Protests continue in India

Scores of people took a mass pledge at India Gate in New Delhi on Wednesday to defend the Constitution by opposing the recent changes in the citizenship law, reports The Times of India online.

The number of protesters as well as visitors, who were out to celebrate the new year on a sunny day, led to a massive crowd around the iconic monument, causing the traffic to virtually crawl in adjoining areas.

Slogans like ‘kagaz nahin dikhayenge’ and ‘tanashahi nahin chalegi’ rent the air before and after protesters took the pledge.

The youth skipped parties and the elderly shun the comfort of watching TV at home on the new year’s eve as thousands of people protesting against the Citizenship Amendment Act rang in 2020 with singing the national anthem at Delhi’s Shaheen Bagh.

Many people roamed around the venue and thronged kiosks for chai to bear with the winter chill, while many more stayed put under the tarpaulin shed listening to speakers taking the stage one by one.

Several roamed around waving national flags while others displayed creative placards against the new law and chanted ‘Aazadi, Aazadi’.

As the clock struck 12, the protesting crowd burst into a cheer to greet the fellow protesters the new year, and moments later broke into the national anthem in unison which was followed by the slogan ‘Inquilab Zindabad’.

Amid the thousands was a group of young working professionals who had come in from various parts of Delhi, skipping party invitations to usher in 2020.

‘Of course, I would have been celebrating all through the new year’s eve had the situation been normal,’ a 30-year-old man, who works in a private firm, said.

Asked for his name, the man requested anonymity and added, ‘I don’t want me being here to be identified with any religion.
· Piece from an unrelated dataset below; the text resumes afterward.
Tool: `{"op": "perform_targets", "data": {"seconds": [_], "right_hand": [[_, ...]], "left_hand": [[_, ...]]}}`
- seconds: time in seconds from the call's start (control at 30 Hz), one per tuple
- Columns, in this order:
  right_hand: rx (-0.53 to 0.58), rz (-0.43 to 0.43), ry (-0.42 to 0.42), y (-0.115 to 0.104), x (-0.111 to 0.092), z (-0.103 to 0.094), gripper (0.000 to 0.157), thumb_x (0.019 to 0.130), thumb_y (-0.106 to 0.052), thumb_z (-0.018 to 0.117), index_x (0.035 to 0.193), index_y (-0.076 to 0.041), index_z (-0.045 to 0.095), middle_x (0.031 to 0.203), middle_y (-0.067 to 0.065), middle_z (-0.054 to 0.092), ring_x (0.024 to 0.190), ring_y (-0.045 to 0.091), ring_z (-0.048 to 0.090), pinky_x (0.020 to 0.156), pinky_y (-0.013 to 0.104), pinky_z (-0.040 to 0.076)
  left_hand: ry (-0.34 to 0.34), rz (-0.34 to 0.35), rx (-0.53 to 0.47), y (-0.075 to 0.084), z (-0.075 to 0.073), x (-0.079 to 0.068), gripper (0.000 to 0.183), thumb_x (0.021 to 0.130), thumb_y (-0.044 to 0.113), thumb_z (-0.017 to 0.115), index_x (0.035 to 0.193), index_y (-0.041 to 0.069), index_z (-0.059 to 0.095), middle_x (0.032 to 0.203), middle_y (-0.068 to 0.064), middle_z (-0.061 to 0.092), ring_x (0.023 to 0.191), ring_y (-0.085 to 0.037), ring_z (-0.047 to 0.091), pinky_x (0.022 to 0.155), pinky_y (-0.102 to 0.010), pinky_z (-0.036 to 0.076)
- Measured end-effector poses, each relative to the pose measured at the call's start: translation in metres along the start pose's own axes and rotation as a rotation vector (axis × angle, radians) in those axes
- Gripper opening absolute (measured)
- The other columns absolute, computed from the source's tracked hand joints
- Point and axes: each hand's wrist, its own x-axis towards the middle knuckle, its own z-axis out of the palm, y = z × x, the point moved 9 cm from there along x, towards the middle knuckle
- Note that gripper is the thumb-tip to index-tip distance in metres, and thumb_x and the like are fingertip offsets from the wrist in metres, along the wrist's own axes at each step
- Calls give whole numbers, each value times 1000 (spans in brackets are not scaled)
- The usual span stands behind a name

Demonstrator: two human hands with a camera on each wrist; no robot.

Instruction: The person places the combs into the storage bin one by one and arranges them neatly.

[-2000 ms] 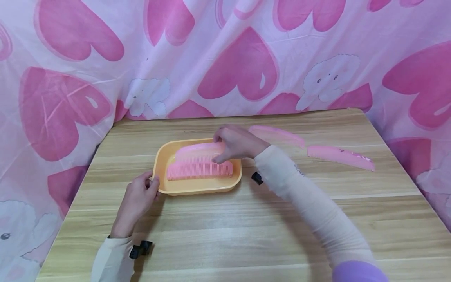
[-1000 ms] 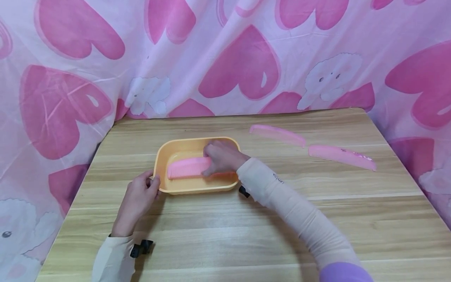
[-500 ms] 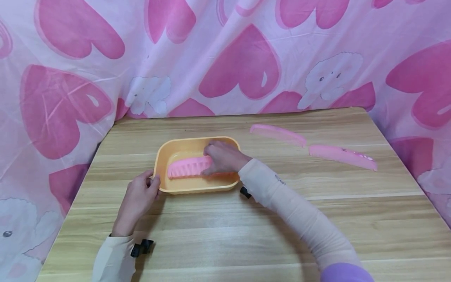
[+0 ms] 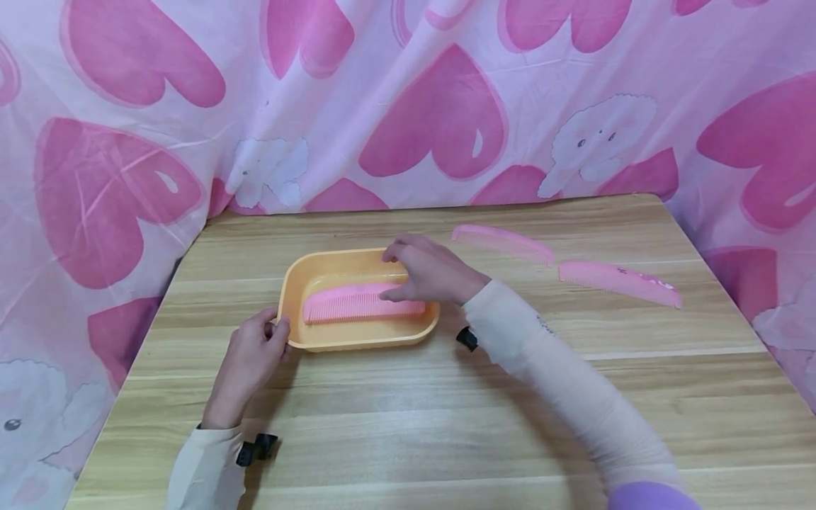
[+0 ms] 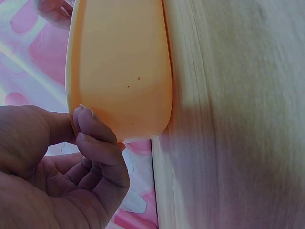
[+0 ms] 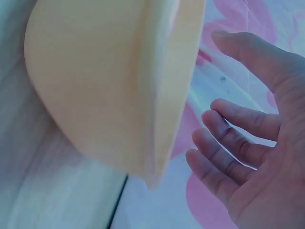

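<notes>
A yellow-orange plastic tray (image 4: pixel 299 283) stands on the table in the head view. In it lies a pink comb (image 4: pixel 344 304), teeth toward the near side; whether another lies beneath it I cannot tell. My left hand (image 4: pixel 251 354) pinches the tray's left rim between thumb and fingers, also plain on the left hand (image 5: pixel 90 162) in the left wrist view. Above the tray's right end hovers my right hand (image 4: pixel 433 273), covering part of the far rim. In the right wrist view, the right hand (image 6: pixel 257 129) has spread fingers and holds nothing.
Two more pink combs lie on the wooden table (image 4: pixel 408 425) right of the tray: one at the back (image 4: pixel 503 243), one with a printed pattern (image 4: pixel 618 282) nearer the right edge. A pink heart-printed cloth (image 4: pixel 433 120) hangs behind and beside the table.
My right hand lowered a comb onto the one in the tray, let go, and rose to the right. My left hand has stayed on the rim.
</notes>
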Motion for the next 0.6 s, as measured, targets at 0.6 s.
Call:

It’s for a bigger cause, it’s to oppose the Citizenship Amendment Act and the National Register of Citizens.’

A city-based artist, who identified herself as ‘Phool Kumari’, used the platform to also protest against the arrests of some artists in south India who were held by the police over their anti-CAA kollams recently.

‘We are living on Orwellian reality. Absurdity is the new normal. Government is using its brute force at wrong places. Arts, and protests, in general should not be held against the citizens,’ the 26-year-old artist said, busy writing with chalk captions on posters that were used by some protesters at the venue.

Local men and women too remained at the ground well past 12, in solidarity for the cause they said was the ‘most important now’.

‘Otherwise we would have watched TV at home,’ a woman said requesting anonymity.

Shaheen Bagh, near Jamia Millia Islamia, has been a protest venue for a section of people opposed to the CAA and the NRC since December 15.

Besides Delhi, protests have been witnessed across the country over the contentious law.

Meanwhile, the Madras High Court directed the state government to respond to a plea seeking permission to take out a special procession against CAA in Dindigul district.

The petitioner, A Abdul Rahman, who is the president of Jumma Periya Pallivasal Wakf, stated that they had sent a representation to the authorities concerned on December 24 seeking permission to organise the special prayer and procession in a peaceful manner on January 3 without causing any hindrance to public peace.

There was no reply from the officials.

He stated all arrangements have been made and had issued pamphlets at Batlagudu and nearby villages.

Justice T Krishnavalli directed the state government to file a counter and adjourned the case to January 2.

Meanwhile, Bharatiya Janata Party’s Rajya Sabha member Sudhanshu Trivedi on Tuesday said Pakistan’s intelligence agency, ISI, and other ‘foreign powers’ were responsible for the violent anti-Citizenship Amendment Act protests across the country.

Addressing a press conference as part of ‘jan jagran abhiyaan’ (public awareness drive) for the CAA at a hotel here in Meerut,

Trivedi said, ‘The violence in the name of anti-CAA protests is a well-thought and strategic move by the ISI and other foreign powers. Otherwise, how is it possible that around 30,000 people participated in the protest at Jamia, which has only 4,000 students? When no Maulana or Ulema protested against the Act, then how did the violence spread so far and wide? The people who are trying to flare up the matter are those who have no political existence.’

He added, ‘The protesters who are covering their faces and throwing stones at police officers are not students, but professional criminals. Why would students of Jamia Milia Islamia and Aligarh Muslim University protest for Assam’s culture?